US President Donald Trump is likely to visit China in November during his first official visit to Asia, a trip that will come among tensions over North Korea’s nuclear tests.
Washington and its associates said there is a growing need for China, North Korea’s top ally and trading partner, to apply more pressure on its already isolated neighbour to get it to back down on its nuclear weapons and missiles programs.
During the meeting in April in palm beach, Florida, the Chinese President Xi Jinping had invited Trump to visit China. They also met on the sidelines on the G20 summit in July.
Trump is going to attend the U.S.-ASEAN summit and the East Asia summit in the Philippines in November, as well as the Asia Pacific Economic Cooperation (APEC) summit in Vietnam.
The response was not immediate to a Reuters request for comment on Trump’s potential visit. It is not immediately known whether Trump will visit South Korea as part of the Asian tour, according to the source.
U.S. President Donald Trump plans to pay his first visit to Japan in early November for talks with Prime Minister Shinzo Abe, a diplomatic source said Tuesday. This is said by Japanese public broadcaster NHK cited unnamed diplomatic sources.
Trump accepted in February regarding Prime Minister Shinzo Abe’s invitation to visit Japan by the end of the year.
A Japanese Foreign Ministry official said- The February agreement is still valid. We would definitely like to make it happen sometime within this year. But no specific timing has been fixed yet.
During planned meetings with Abe and Xi, Trump is expected to pivot on North Korea’s missile and nuclear weapons threats, as well as bilateral economic issues such as possibilities to reduce Washington’s trade deficits with the two countries.

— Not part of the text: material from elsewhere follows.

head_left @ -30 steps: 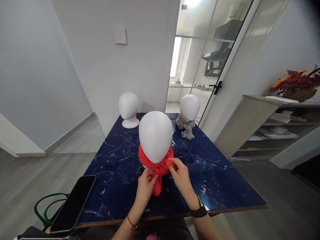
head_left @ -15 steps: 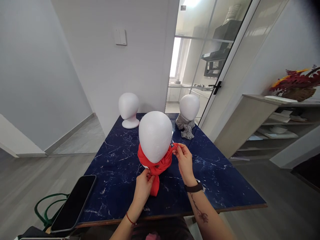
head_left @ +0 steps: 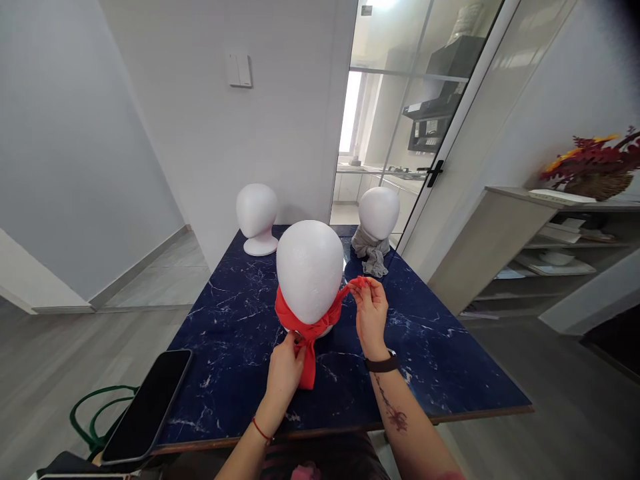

The Japanese daily Yomiuri Shimbun also said on Wednesday Japan, the U.S. and South Korea are in final stages of talks to hold a trilateral meeting on the sidelines of the U.N. General Assembly in New York.
Newspaper, mentioning unknown government sources, reported the meeting between Trump, Abe and South Korean President Moon Jae-in could take place on Sept. 21 and would pivot on reinforcing cooperation in response to North Korean provocation.
The U.N. Security Council unanimously voted to start authorizations on North Korea, with its profitable textile exports now banned and fuel supplies completed.
In Hong Kong, former White House chief strategist Steve Bannon told the South China Morning Post the results of a U.S.-led investigation into alleged Chinese intellectual property theft would be reported before the Beijing summit to start bilateral trade again.
Bannon, who was let go by Trump last month, told a private lunch gathering in Hong Kong that he still “speaks with President Donald Trump every two to three days,” the Wall Street Journal reported.